--- What this task involves ---
I'd like the data below restated word for word, with the pictures left out.

--- Exercise data ---
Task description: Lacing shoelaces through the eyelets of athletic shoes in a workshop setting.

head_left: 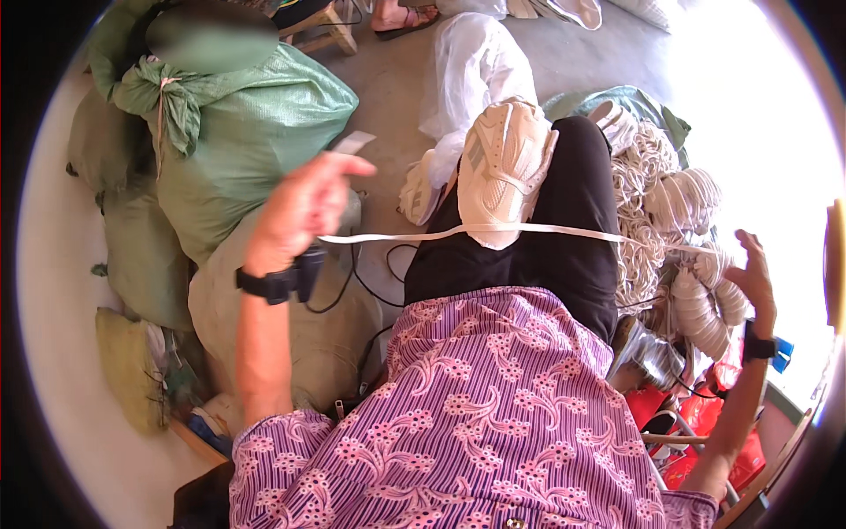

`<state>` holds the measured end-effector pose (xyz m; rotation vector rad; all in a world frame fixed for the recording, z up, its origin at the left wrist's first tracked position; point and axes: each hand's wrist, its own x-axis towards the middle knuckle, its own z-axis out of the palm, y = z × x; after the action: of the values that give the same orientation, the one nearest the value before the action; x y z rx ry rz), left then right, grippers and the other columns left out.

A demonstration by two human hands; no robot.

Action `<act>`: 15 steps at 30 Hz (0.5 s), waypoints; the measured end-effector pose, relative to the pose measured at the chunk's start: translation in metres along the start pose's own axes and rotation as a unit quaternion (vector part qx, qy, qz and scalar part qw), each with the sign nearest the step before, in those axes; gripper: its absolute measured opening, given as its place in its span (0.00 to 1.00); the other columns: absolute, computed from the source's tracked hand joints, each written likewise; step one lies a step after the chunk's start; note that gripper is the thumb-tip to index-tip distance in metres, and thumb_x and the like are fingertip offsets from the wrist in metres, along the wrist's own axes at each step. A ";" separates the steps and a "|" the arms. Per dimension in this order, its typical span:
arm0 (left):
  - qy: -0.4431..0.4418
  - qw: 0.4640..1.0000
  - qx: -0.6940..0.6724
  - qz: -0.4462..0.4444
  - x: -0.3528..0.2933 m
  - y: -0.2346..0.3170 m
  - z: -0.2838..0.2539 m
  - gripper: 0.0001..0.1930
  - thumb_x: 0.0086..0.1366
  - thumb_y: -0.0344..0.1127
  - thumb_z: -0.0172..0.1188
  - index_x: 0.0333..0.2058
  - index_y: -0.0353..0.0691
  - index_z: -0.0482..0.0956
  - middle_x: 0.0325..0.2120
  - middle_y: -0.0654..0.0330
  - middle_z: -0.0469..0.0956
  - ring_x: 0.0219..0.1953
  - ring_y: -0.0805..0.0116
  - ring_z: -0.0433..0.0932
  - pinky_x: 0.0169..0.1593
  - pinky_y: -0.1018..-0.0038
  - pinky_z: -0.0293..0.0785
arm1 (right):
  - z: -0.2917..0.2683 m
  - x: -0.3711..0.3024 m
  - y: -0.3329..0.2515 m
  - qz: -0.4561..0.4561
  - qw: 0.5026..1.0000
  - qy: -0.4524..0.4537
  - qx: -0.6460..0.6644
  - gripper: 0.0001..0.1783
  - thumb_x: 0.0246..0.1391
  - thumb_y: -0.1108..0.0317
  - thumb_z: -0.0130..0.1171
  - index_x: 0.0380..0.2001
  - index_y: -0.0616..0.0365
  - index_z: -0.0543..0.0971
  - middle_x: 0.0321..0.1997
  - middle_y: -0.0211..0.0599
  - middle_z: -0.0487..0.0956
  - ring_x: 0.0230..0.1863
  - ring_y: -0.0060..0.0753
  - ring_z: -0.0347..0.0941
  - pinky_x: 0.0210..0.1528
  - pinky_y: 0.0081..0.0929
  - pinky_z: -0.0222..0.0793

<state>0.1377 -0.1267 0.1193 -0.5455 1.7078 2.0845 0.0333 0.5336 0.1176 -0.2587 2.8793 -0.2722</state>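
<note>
A cream-white sneaker [502, 172] rests on my black-trousered lap, its toe pointing toward me. A flat white shoelace [401, 236] stretches sideways across the shoe's near end. To the left, my left hand [308, 207] is raised with its fingers curled and the index finger pointing out. One end of the lace meets the lower edge of that hand, though the grip itself is hidden. Out on the right, my right hand [753, 273] has its thumb and fingers apart. The lace's other end runs close to these fingers; glare hides whether they touch.
Large green sacks [251, 132] stand at the left. Tangled white laces [643, 229] and bundled laces [683, 203] are piled at my right, above red bags [670, 414]. Beyond my knees lie another white shoe [419, 189] and a clear plastic bag [480, 62]. A person's sandalled foot [405, 18] shows farther off.
</note>
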 end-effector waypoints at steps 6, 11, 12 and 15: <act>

--- Result of this exercise ---
Task description: Lacing shoelaces through the eyelets of athletic shoes in a workshop setting.

head_left: 

`<state>` holds the measured end-effector pose (xyz m; rotation vector rad; all in a world frame fixed for the recording, z up, its origin at the left wrist's first tracked position; point and axes: each hand's wrist, its own x-axis towards the middle knuckle, its own z-axis out of the palm, y = z × x; after the action: of the values that give the same orientation, the one nearest the value before the action; x y z rx ry rz), left then right, grippers and the other columns left out.

A demonstration by two human hands; no robot.

Action `<act>`: 15 steps at 30 Hz (0.5 s), waypoints; the measured end-effector pose, relative to the pose measured at the chunk's start: translation in metres along the start pose's own axes and rotation as a unit quaternion (vector part qx, qy, qz and scalar part qw), each with the sign nearest the step before, in those axes; gripper: its absolute measured opening, given as its place in its span (0.00 to 1.00); the other columns: absolute, computed from the source's tracked hand joints, each written likewise; step one lies a step after the chunk's start; note that gripper is the thumb-tip to index-tip distance in metres, and thumb_x and the like are fingertip offsets from the wrist in metres, along the wrist's own axes at each step. A ";" separates the steps and a "|" the arms. Per dimension in this order, its typical span:
arm0 (left):
  - qy: -0.4431..0.4418
  - qw: 0.4640..1.0000
  - qx: -0.6940..0.6724
  - qz: -0.4462..0.4444
  - x: -0.3528..0.2933 m
  - y: -0.2346..0.3170 m
  - z: -0.2838..0.2539 m
  - gripper: 0.0001..0.1930
  - thumb_x: 0.0086..0.1366
  - thumb_y: -0.0344..0.1127
  - thumb_z: -0.0172..0.1188
  - index_x: 0.0333..0.2058
  - index_y: -0.0353..0.0691
  - index_z: -0.0482..0.0956
  - middle_x: 0.0325..0.2120
  - middle_y: -0.0654..0.0330
  - middle_z: -0.0469..0.0956
  - ring_x: 0.0219..0.1953
  - ring_y: -0.0805..0.0116
  - ring_z: -0.0433..0.0932
  - pinky_x: 0.0169..0.1593
  - pinky_y: -0.1018..-0.0038
  - pinky_z: -0.0293..0.0785
arm1 (right):
  - z: -0.2917..0.2683 m
  - x: -0.3711..0.3024 m
  - y: -0.3329..0.2515 m
  - qz: -0.4561..0.4561
  - qw: 0.5026..1.0000
  - qy: -0.4524..0.4537
  - qx: -0.6460..0.6644
  - gripper: 0.0001..0.1783
  - thumb_x: 0.0246..0.1391
  - thumb_y: -0.1108..0.0317
  - thumb_z: -0.0130..0.1171
  - index_x: 0.0380..0.2001
  - index_y: -0.0616..0.0365
  - index_z: -0.0543..0.0971
  - middle_x: 0.0321..0.1997
  - middle_y: -0.0211..0.0599
  - middle_z: -0.0487..0.0956
  - ring_x: 0.0230..0.1863
  - ring_y: -0.0060..0.0753
  - ring_z: -0.0347..0.0941
  - pinky_x: 0.0210..0.1528
  - pinky_y: 0.0081..0.0929
  - pinky_z: -0.0222..0.0793

<state>0.1377 -0.1267 0.1193 -0.5455 1.7078 2.0845 0.0333 0.5336 0.1176 -0.2587 2.8793 -0.2722</state>
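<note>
A cream-white sneaker [502, 172] rests on my black-trousered lap, its toe pointing toward me. A flat white shoelace [401, 236] stretches sideways across the shoe's near end. To the left, my left hand [308, 207] is raised with its fingers curled and the index finger pointing out. One end of the lace meets the lower edge of that hand, though the grip itself is hidden. Out on the right, my right hand [753, 273] has its thumb and fingers apart. The lace's other end runs close to these fingers; glare hides whether they touch.
Large green sacks [251, 132] stand at the left. Tangled white laces [643, 229] and bundled laces [683, 203] are piled at my right, above red bags [670, 414]. Beyond my knees lie another white shoe [419, 189] and a clear plastic bag [480, 62]. A person's sandalled foot [405, 18] shows farther off.
</note>
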 end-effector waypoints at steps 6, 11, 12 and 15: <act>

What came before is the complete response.